Endémisme en microbiologie
Il est à noter que le terme “endémisme” est aussi fréquent en microbiologie. À tort ou à raison, il est employé pour qualifier la dynamique de propagation de certaines maladies liées à une bactérie ou à un virus. Par exemple, si une maladie est en pleine progression, on la qualifie d’épidémique, si cette épidémie est à l’échelle mondiale, on parle alors de pandémie. Pour contraster avec cette situation de progression, on emploie le mot endémique pour qualifier une maladie qui n’est plus en progression et qui est restreinte à une région géographique donnée où elle est nouvellement arrivée. En microbiologie, on considère qu’il est possible qu’une maladie devienne endémique dans une région où elle était auparavant absente, après avoir été en phase épidémique ou pandémique.
Espèce spécialiste
Lorsqu'une espèce est étroitement associée à un habitat mais n’est pas restreinte géographiquement, on parle plutôt d’espèces spécialistes. Par exemple, le coléoptère Platypsyllus castoris Ritsema 1869 de la famille des Leiodidae est un insecte parasite qui ne vit que sur les castors ! Castor canadensis Kuhl 1820 et Castor fiber Linnaeus 1758. Le premier se trouve en Amérique du Nord tandis que l’autre vit en Europe et en Asie. Nous parlerons donc dans ce cas d’espèces spécialistes des castors et non d'espèces endémiques aux castors. En général, on parle d’endémisme pour des restrictions géographiques, mais par contre on parle d’espèces spécialistes pour une étroite association à un habitat particulier qui n’est pas restreint géographiquement.
El Cielo et ses cavernes
La région de “El Cielo” est une réserve naturelle inscrite au patrimoine mondial de l’UNESCO (figure 3). C’est un endroit situé en altitude avec une végétation luxuriante et particulière. Entre autres, on y trouve des pins et des bouleaux qui ne se trouvent que dans cette région. Le sol est composé de roches calcaires, ce qui a généré un karst complexe et encore mal connu. Les espèces troglobies (spécialistes des cavernes) qui s’y trouvent, ne se rencontrent nulle part ailleurs sur la planète. Plusieurs espèces de scorpions, d’araignées et de coléoptères ne sont connues que dans cette réserve de la biosphère.
D’autres exemples
La réserve d’El Cielo au Mexique est un excellent exemple d’endémisme en Amérique du Nord, mais il y en a d’autres tout aussi extraordinaires sur la planète. La Nouvelle-Zélande, par exemple, possède un taux d’endémisme de 95% ! Ce qui veut dire que 95% des plantes et des animaux de ce pays ne se trouvent qu'à cet endroit du globe. Madagascar est aussi un excellent exemple avec des centaines de plantes et animaux qui ne se trouvent que sur cette île. Madagascar a cependant été victime de l’exploitation sauvage des humains : il ne reste pratiquement plus rien de ce qui a été, il y a une centaine d’années, un endroit où se trouvaient une faune et une flore uniques au monde.

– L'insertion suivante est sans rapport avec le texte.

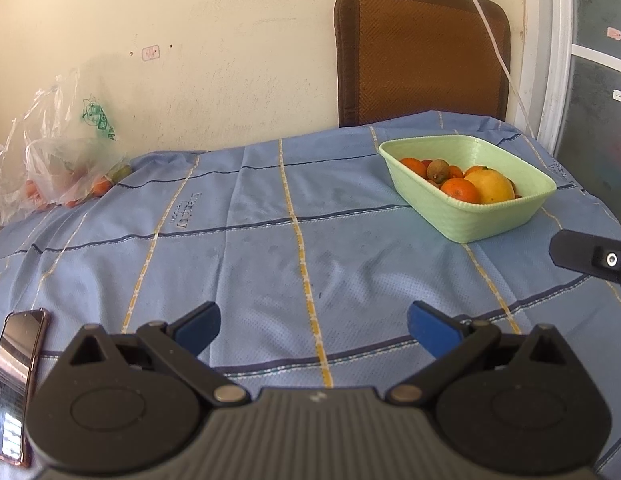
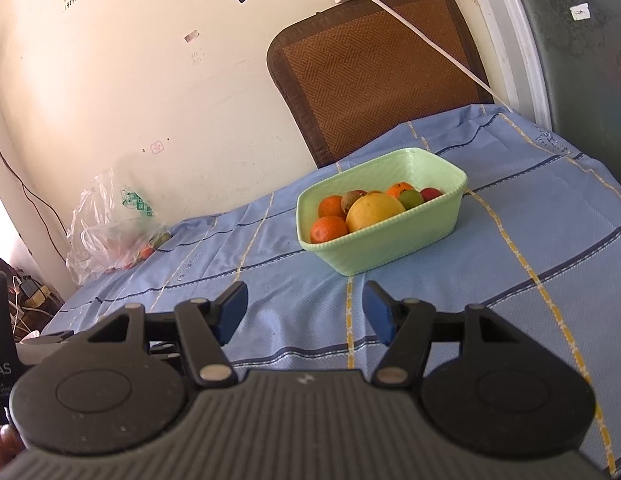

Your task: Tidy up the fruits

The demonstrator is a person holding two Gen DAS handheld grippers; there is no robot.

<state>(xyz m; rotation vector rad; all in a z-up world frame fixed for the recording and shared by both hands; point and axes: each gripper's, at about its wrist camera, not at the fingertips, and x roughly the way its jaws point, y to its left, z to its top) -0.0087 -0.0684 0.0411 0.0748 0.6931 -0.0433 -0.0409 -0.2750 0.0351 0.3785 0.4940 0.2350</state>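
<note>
On the left wrist view, the left gripper was held over bare cloth, jaws wide, nothing held. The basket of fruit sat far right; a bag with more fruit lay far left. From the right wrist view, the right gripper was aimed at the basket, jaws wide, empty. Judged between picks; next, the bag's fruit should be reached.

Table covered by a blue checked cloth with yellow and dark stripes. On the cloth: a pale green basket holding fruit, toward the far right; a clear plastic bag with fruit at the far left edge against the wall; a phone lying flat at the near left edge.
</note>
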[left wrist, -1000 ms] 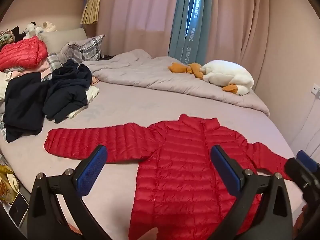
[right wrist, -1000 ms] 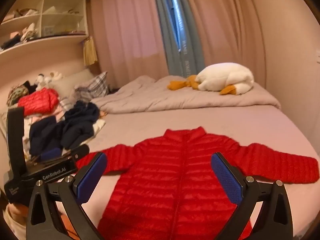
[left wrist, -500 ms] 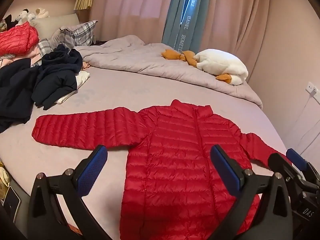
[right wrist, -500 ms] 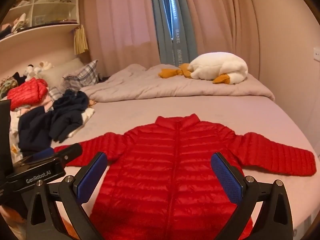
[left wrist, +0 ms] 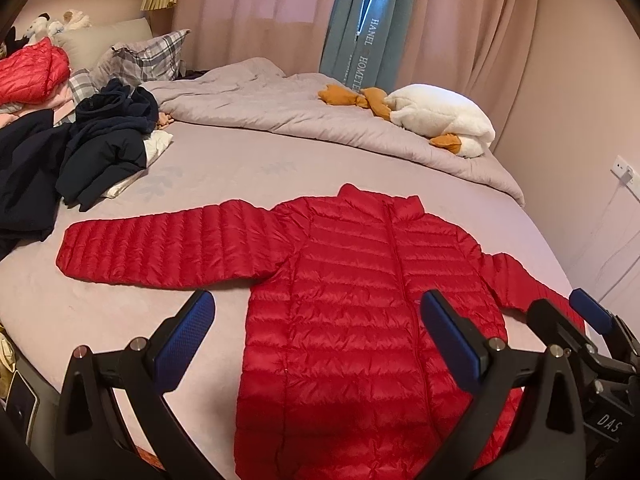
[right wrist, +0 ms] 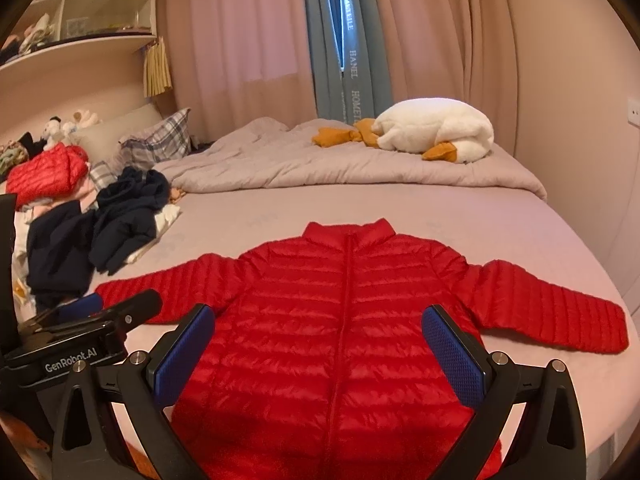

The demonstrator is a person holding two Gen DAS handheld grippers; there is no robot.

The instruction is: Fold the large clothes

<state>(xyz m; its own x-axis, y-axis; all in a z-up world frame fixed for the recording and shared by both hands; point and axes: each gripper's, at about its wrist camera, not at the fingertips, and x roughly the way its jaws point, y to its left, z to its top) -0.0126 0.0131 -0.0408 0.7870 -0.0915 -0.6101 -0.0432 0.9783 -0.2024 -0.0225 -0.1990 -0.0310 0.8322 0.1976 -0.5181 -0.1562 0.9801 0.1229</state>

La perte d’espèces et la baisse de la diversité biologique sont des exemples frappants qui sont malheureusement généralisables à l’ensemble de la planète. La disparition des animaux est un problème accentué par l’activité humaine. La conscientisation de cette situation est à l’origine de différents mouvements de conservation de la nature, et même de disciplines scientifiques vouées à mieux comprendre le phénomène.